◆ What to produce
Repeat the data word for word and skip the pictures.

◆ Raw data
-*-*-

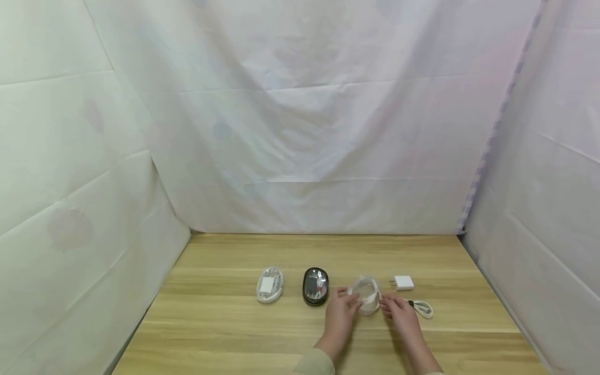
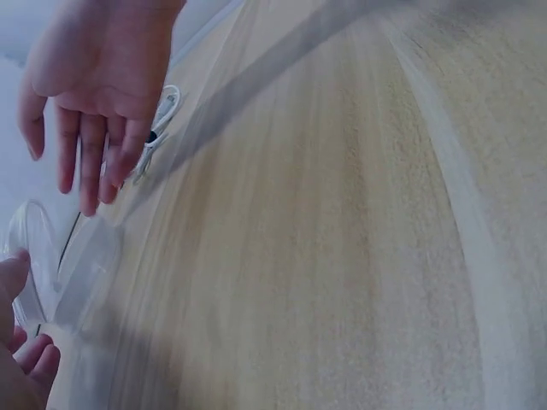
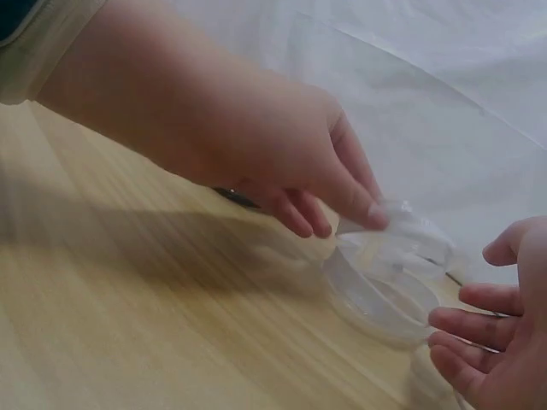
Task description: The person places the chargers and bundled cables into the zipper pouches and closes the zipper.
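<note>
A clear plastic oval case stands with its lid raised on the wooden table. My left hand pinches its left side, thumb on the lid and the other fingers lower down. On the case's right side is my right hand, its fingers loosely extended and holding nothing, fingertips close to the rim. The case's base shows bare translucent walls. A white charging cable, coiled with a dark tie, lies just right of the right hand. Behind it is a white plug adapter with prongs pointing left.
Left of the hands sits a black oval case with a dark adapter inside. Farther left is a white-rimmed clear case holding a white adapter and cable. White cloth encloses the table at the back and sides.
</note>
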The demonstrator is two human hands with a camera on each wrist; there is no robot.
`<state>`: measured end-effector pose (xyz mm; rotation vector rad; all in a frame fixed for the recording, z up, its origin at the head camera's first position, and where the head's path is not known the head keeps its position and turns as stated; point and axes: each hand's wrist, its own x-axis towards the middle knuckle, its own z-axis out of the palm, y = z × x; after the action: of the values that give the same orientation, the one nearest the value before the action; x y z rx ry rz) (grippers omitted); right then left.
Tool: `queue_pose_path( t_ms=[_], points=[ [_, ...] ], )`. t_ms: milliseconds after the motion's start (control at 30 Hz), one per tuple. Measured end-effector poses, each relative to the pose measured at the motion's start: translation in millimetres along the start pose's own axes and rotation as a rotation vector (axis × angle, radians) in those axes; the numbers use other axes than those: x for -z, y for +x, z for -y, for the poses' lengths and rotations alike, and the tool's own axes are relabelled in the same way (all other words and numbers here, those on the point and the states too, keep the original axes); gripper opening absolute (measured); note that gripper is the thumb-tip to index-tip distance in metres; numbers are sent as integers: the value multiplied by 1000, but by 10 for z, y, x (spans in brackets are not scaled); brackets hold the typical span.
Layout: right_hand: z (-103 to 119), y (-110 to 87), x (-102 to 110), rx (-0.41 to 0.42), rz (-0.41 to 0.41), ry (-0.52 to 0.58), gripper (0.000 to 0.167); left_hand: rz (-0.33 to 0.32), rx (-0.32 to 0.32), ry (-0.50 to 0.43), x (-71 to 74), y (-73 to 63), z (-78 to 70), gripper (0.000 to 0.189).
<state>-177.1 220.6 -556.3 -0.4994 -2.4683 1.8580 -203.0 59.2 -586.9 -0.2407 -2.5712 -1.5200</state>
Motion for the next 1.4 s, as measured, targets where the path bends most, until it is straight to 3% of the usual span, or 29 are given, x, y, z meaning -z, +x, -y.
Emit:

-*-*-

◆ Exercise output
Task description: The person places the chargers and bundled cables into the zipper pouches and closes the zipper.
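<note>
A clear plastic oval case stands with its lid raised on the wooden table. My left hand pinches its left side, thumb on the lid and the other fingers lower down. On the case's right side is my right hand, its fingers loosely extended and holding nothing, fingertips close to the rim. The case's base shows bare translucent walls. A white charging cable, coiled with a dark tie, lies just right of the right hand. Behind it is a white plug adapter with prongs pointing left.
Left of the hands sits a black oval case with a dark adapter inside. Farther left is a white-rimmed clear case holding a white adapter and cable. White cloth encloses the table at the back and sides.
</note>
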The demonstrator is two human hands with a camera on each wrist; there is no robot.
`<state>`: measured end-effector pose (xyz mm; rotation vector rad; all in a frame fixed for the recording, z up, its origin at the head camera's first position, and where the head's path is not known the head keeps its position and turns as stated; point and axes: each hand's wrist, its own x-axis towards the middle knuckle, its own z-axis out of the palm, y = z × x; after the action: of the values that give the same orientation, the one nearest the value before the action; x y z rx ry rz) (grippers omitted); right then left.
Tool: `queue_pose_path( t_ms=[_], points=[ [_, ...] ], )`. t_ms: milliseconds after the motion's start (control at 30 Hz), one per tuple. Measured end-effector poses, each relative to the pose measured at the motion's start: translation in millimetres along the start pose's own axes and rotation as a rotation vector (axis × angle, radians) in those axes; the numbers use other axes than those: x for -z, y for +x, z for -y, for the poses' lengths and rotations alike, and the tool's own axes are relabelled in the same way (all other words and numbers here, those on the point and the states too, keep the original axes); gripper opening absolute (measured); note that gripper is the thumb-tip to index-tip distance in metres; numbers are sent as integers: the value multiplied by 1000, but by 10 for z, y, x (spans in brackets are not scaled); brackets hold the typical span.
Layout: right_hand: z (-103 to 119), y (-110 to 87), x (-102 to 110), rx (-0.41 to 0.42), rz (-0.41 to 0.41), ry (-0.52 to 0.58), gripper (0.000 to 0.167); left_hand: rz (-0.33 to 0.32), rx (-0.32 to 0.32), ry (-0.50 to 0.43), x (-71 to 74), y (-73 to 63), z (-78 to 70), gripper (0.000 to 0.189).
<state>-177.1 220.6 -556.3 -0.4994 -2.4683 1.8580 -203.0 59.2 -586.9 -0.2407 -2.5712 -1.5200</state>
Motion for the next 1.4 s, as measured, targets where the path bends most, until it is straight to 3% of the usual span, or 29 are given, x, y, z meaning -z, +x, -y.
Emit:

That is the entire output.